Diecom Floppy Disks

Imaging your Diecom copy-protected floppy disks

We Color Computer users have a special place in our hearts for Diecom games. They were of the highest quality and very fun to play. But Dave Dies decided to use copy-protection on his program disks to thwart illegal distribution of his games.

I am of the opinion that copy-protection on good, high quality software will increase sales. It will also alienate a few of your customers. It is a trade-off every publisher has to deal with.

While hardware will cease to operate over time, software should last forever. Twenty years later copy-protection has an unintended consequence of causing software to become non functional along with it’s hardware.

Best practices for software archival require us to move the data forward onto new media after a certain amount of time. But this is complicated by publisher’s use of copy-protection. Below I describe a method of “moving forward” your Diecom games.

Understanding Diecom’s method of copy-protection

Diecom’s disks have a two pronged attack for software thieves. Half the floppy disk is formatted with an unusual sector count and size. Secondly tack zero is formatted with no sectors at all, but a pattern is placed there to be inspected by the game loader.

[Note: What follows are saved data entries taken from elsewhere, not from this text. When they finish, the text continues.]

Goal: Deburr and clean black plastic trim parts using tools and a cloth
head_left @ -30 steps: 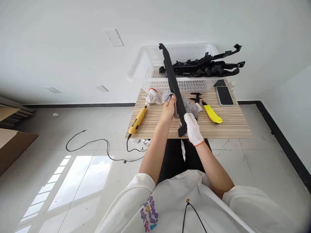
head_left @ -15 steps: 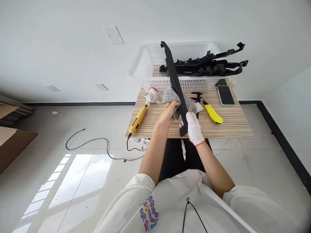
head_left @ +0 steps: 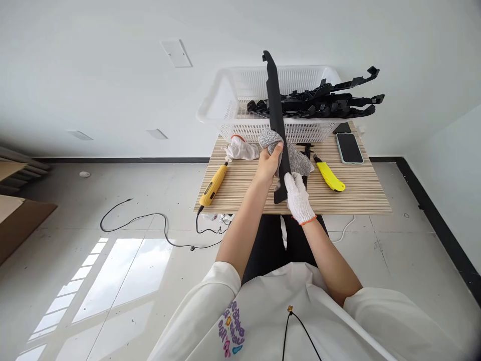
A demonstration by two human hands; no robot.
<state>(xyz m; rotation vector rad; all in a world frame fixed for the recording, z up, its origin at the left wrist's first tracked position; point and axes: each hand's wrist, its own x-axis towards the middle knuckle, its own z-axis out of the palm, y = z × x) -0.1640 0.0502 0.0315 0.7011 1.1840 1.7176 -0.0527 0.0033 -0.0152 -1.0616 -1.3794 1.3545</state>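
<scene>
Black trim strip stands near upright over the table, its lower end clenched in my gloved right hand. My bare left hand is closed on a grey cloth pressed against the lower part. Wiping is under way, I judge, with the upper length not yet reached.

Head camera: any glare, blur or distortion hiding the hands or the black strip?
Head view: soft, even daylight; a bright window patch on the floor, off the table; the left hand with its grey cloth, the gloved right hand and the black strip are sharp; the wide lens bows the skirting line; the bottom right corner darkens.
</scene>
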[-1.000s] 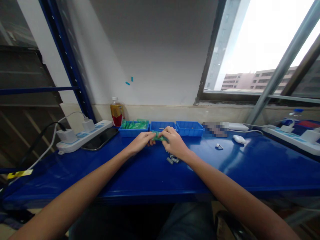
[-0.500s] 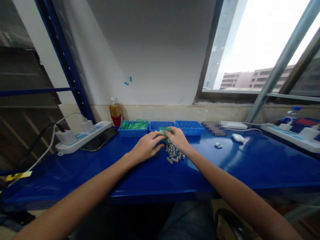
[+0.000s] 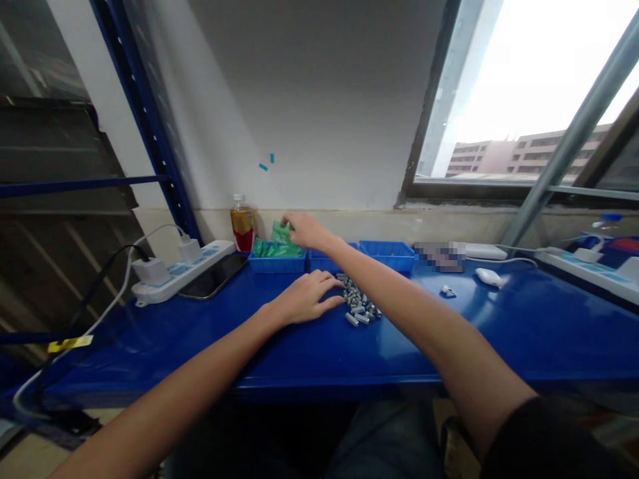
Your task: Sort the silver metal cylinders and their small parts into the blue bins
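Observation:
My right hand (image 3: 304, 229) is closed on a green plastic bag (image 3: 280, 231) and holds it over the left blue bin (image 3: 277, 265). Several more green bags (image 3: 272, 250) lie in that bin. My left hand (image 3: 313, 296) rests on the blue table with its fingers apart, at the left edge of a heap of small silvery metal cylinders (image 3: 355, 303). Part of the heap is hidden behind my right forearm, which crosses over the middle blue bin (image 3: 322, 261).
A third blue bin (image 3: 387, 255) stands to the right. Near the wall is a bottle of amber drink (image 3: 243, 225). A phone (image 3: 213, 278) and a power strip (image 3: 184, 274) lie on the left. On the right are a white earbud (image 3: 448, 291), its case (image 3: 489, 277) and another power strip (image 3: 589, 273).
My right hand has carried the green bag from above the metal heap to the left bin. My left hand has let go of the bag and come down beside the heap.

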`<state>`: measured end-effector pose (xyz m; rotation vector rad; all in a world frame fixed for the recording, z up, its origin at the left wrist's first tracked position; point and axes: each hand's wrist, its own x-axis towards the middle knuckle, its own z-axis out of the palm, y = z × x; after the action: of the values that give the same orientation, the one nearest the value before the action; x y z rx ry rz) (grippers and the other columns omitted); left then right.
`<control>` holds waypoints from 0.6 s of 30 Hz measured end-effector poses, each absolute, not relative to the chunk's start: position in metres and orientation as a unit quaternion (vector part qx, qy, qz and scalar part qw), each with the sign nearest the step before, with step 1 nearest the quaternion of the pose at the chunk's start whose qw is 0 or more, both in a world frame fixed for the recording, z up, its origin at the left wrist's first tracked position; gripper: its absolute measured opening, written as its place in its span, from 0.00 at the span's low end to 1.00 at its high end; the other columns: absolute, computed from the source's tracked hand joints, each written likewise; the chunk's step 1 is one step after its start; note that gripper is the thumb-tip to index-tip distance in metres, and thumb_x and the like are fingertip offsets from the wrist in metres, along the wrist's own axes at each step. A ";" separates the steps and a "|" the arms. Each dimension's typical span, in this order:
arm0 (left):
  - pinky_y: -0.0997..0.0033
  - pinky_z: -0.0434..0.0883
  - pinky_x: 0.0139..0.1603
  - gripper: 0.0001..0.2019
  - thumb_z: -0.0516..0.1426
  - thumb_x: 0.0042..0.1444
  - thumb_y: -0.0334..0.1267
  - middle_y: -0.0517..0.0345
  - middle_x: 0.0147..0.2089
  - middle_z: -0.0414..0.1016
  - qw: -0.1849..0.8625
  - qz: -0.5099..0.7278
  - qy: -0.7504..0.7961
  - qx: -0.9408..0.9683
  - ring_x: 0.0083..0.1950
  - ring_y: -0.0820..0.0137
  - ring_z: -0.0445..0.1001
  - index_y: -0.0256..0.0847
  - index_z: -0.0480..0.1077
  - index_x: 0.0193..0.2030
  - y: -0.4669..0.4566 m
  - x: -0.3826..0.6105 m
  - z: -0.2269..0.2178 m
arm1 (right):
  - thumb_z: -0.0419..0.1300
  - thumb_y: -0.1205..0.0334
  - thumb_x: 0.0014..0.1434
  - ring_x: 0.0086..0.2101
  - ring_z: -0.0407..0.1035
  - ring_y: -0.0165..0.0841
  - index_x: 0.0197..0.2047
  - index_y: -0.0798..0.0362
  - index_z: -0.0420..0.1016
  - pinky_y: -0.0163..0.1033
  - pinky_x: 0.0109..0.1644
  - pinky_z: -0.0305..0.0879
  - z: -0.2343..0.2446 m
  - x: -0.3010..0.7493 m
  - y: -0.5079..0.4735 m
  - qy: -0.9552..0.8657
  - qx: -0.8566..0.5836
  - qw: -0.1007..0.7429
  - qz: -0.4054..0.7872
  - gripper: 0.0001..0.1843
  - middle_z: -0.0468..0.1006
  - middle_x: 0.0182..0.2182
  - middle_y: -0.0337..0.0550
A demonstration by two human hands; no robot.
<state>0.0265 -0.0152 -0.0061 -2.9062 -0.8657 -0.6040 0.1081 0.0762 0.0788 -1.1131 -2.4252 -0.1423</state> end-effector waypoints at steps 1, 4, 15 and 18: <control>0.60 0.65 0.55 0.20 0.48 0.63 0.49 0.49 0.54 0.69 0.020 -0.188 -0.265 -0.945 0.54 0.61 0.67 0.41 0.66 0.55 -0.017 0.028 -0.007 | 0.54 0.74 0.54 0.45 0.70 0.39 0.51 0.57 0.69 0.38 0.45 0.63 0.076 0.099 0.081 -0.888 -0.402 0.212 -0.060 0.21 0.77 0.45 0.52; 0.58 0.63 0.57 0.22 0.48 0.63 0.51 0.49 0.61 0.64 0.012 -0.173 -0.226 -0.958 0.60 0.59 0.63 0.44 0.64 0.58 -0.019 0.030 -0.013 | 0.55 0.73 0.53 0.44 0.71 0.40 0.51 0.54 0.72 0.38 0.44 0.64 0.060 0.082 0.091 -0.903 -0.400 0.143 -0.062 0.21 0.77 0.45 0.51; 0.65 0.65 0.51 0.11 0.53 0.61 0.43 0.52 0.51 0.70 0.016 -0.155 -0.242 -0.958 0.52 0.62 0.68 0.43 0.70 0.46 -0.008 0.027 -0.020 | 0.53 0.66 0.60 0.46 0.70 0.39 0.52 0.60 0.73 0.39 0.50 0.62 0.041 0.104 0.075 -0.904 -0.383 0.186 -0.032 0.17 0.76 0.46 0.54; 0.68 0.65 0.47 0.08 0.52 0.61 0.40 0.54 0.45 0.72 0.007 -0.144 -0.253 -0.957 0.46 0.65 0.70 0.43 0.71 0.42 -0.004 0.026 -0.019 | 0.54 0.64 0.61 0.45 0.69 0.35 0.50 0.60 0.73 0.39 0.52 0.60 0.032 0.141 0.052 -0.888 -0.360 0.283 -0.035 0.16 0.77 0.44 0.52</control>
<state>0.0263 -0.0043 -0.0194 -2.9915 -0.7904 -0.4517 0.1408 0.0518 0.0323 -0.9640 -2.3786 -0.0941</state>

There is no easy way for Color Disk BASIC to query the disk to determine its physical geometry. So instead the authors of Color Disk BASIC invented a predetermined format. On a normal Color Computer floppy disk every track is formatted the same. Each track has eighteen 256 bytes sectors, numbered 1 to 18. If this standard is deviated from all the Color Disk BASIC utilities (and Disk BASIC itself) will have trouble getting information off the disk.

Here is Diecom’s format

Track Number Sector Coun Sector Size Sector IDs Notes
0 0 N/A N/A Formatted with a pattern, not sectors
1 1 1024 bytes 10 Sector ID field contains the track number zero
2 2 1024 bytes 10, 20 Sector ID field contains the track number zero
3 2 1024 bytes 10, 20 Sector ID field contains the track number zero
4 2 1024 bytes 10, 20 Sector ID field contains the track number zero
5 2 1024 bytes 10, 20 Sector ID field contains the track number zero
6 2 1024 bytes 10, 20 Sector ID field contains the track number zero
7 2 1024 bytes 10, 20 Sector ID field contains the track number zero
8 2 1024 bytes 10, 20 Sector ID field contains the track number zero
9 2 1024 bytes 10, 20 Sector ID field contains the track number zero
10 2 1024 bytes 10, 20 Sector ID field contains the track number zero
11 2 1024 bytes 10, 20 Sector ID field contains the track number zero
12 2 1024 bytes 10, 20 Sector ID field contains the track number zero
13 2 1024 bytes 10, 20 Sector ID field contains the track number zero
14 2 1024 bytes 10, 20 Sector ID field contains the track number zero
15 2 1024 bytes 10, 20 Sector ID field contains the track number zero
16 2 1024 bytes 10, 20 Sector ID field contains the track number zero
17 18 256 bytes 1-18
18 18 256 bytes 1-18
19 18 256 bytes 1-18
20 18 256 bytes 1-18
21 18 256 bytes 1-18
22 18 256 bytes 1-18
23 18 256 bytes 1-18
24 18 256 bytes 1-18
25 18 256 bytes 1-18
26 18 256 bytes 1-18
27 18 256 bytes 1-18
28 18 256 bytes 1-18
29 18 256 bytes 1-18
30 18 256 bytes 1-18
31 18 256 bytes 1-18
32 18 256 bytes 1-18
33 18 256 bytes 1-18
34 18 256 bytes 1-18

Here is a visual representation of the layout:

diecomdisklayout.png

The thin red lines represent the ID fields and the dark blue blocks represent the data fields. If you would like more information regarding how data is organized on a floppy disk see the wd179x data sheet.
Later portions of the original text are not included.